Information supplied
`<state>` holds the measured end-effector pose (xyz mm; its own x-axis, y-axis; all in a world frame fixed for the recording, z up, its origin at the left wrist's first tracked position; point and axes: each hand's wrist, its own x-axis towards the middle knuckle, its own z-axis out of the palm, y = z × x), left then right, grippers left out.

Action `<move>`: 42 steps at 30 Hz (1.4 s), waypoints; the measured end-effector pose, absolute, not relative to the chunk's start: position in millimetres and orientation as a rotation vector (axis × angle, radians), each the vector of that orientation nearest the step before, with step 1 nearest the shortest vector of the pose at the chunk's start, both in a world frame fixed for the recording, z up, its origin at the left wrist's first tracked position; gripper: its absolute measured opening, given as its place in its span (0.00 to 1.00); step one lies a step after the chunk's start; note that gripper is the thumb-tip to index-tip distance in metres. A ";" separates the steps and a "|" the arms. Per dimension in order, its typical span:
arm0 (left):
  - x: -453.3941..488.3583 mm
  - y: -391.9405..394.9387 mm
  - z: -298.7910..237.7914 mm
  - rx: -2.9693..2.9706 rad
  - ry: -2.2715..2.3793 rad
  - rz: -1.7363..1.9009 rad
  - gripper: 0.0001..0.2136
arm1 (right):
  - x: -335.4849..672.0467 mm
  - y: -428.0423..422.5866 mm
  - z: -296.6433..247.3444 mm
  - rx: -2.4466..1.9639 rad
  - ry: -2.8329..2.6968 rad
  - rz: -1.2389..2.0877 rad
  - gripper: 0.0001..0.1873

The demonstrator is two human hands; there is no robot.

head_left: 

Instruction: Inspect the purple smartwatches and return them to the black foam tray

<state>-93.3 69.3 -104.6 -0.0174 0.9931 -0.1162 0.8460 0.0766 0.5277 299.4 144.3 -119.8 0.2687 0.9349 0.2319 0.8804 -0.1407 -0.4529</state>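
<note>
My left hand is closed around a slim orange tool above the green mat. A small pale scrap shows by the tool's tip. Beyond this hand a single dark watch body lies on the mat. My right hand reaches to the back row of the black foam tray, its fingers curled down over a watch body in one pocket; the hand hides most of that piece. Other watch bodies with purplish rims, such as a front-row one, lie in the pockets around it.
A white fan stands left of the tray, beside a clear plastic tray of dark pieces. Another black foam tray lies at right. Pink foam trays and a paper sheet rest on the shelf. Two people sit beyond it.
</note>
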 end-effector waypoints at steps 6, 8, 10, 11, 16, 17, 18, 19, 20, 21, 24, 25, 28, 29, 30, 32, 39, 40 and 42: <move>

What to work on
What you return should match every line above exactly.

Task solution
`<state>` holds the measured end-effector pose (xyz mm; its own x-axis, y-axis; all in a world frame fixed for the recording, z up, its origin at the left wrist's first tracked position; point and axes: each hand's wrist, its own x-axis towards the middle knuckle, its own z-axis out of the palm, y = z × x), left then right, grippers left out.

Action `<move>`: 42 steps at 30 Hz (1.4 s), waypoints; the measured end-effector pose, absolute, not relative to the chunk's start: position in millimetres and orientation as a rotation vector (axis × angle, radians), each the vector of that orientation nearest the step before, with step 1 nearest the shortest vector of the pose at the chunk's start, both in a world frame fixed for the recording, z up, its origin at the left wrist's first tracked position; gripper: its absolute measured opening, given as its place in its span (0.00 to 1.00); step one lies a step after the chunk's start; note that gripper is the thumb-tip to index-tip distance in metres. A ";" separates the steps and a "|" the arms. Per dimension in order, its typical span:
arm0 (left):
  - x: -453.3941..488.3583 mm
  - y: -391.9405..394.9387 mm
  - z: -298.7910..237.7914 mm
  - rx: -2.9693..2.9706 rad
  - ry: -2.2715..2.3793 rad
  - rz: -1.7363..1.9009 rad
  - gripper: 0.0001..0.2136
arm1 (right):
  - x: -335.4849..672.0467 mm
  - y: -428.0423..422.5866 mm
  - z: -296.6433..247.3444 mm
  - rx: -2.4466..1.9639 rad
  - ry: -2.8329..2.6968 rad
  - rz: -1.2389..2.0877 rad
  - gripper: 0.0001..0.1873

The demonstrator is two human hands; there is no robot.

head_left: 

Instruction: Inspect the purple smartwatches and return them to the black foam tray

<state>-93.3 69.3 -104.6 -0.0174 0.9931 -0.1162 0.8460 0.0766 0.5277 299.4 144.3 -119.8 0.2687 0.9349 0.2319 0.8804 -0.1407 -0.4529</state>
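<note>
My left hand is closed around a slim orange tool above the green mat. A small pale scrap shows by the tool's tip. Beyond this hand a single dark watch body lies on the mat. My right hand reaches to the back row of the black foam tray, its fingers curled down over a watch body in one pocket; the hand hides most of that piece. Other watch bodies with purplish rims, such as a front-row one, lie in the pockets around it.
A white fan stands left of the tray, beside a clear plastic tray of dark pieces. Another black foam tray lies at right. Pink foam trays and a paper sheet rest on the shelf. Two people sit beyond it.
</note>
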 end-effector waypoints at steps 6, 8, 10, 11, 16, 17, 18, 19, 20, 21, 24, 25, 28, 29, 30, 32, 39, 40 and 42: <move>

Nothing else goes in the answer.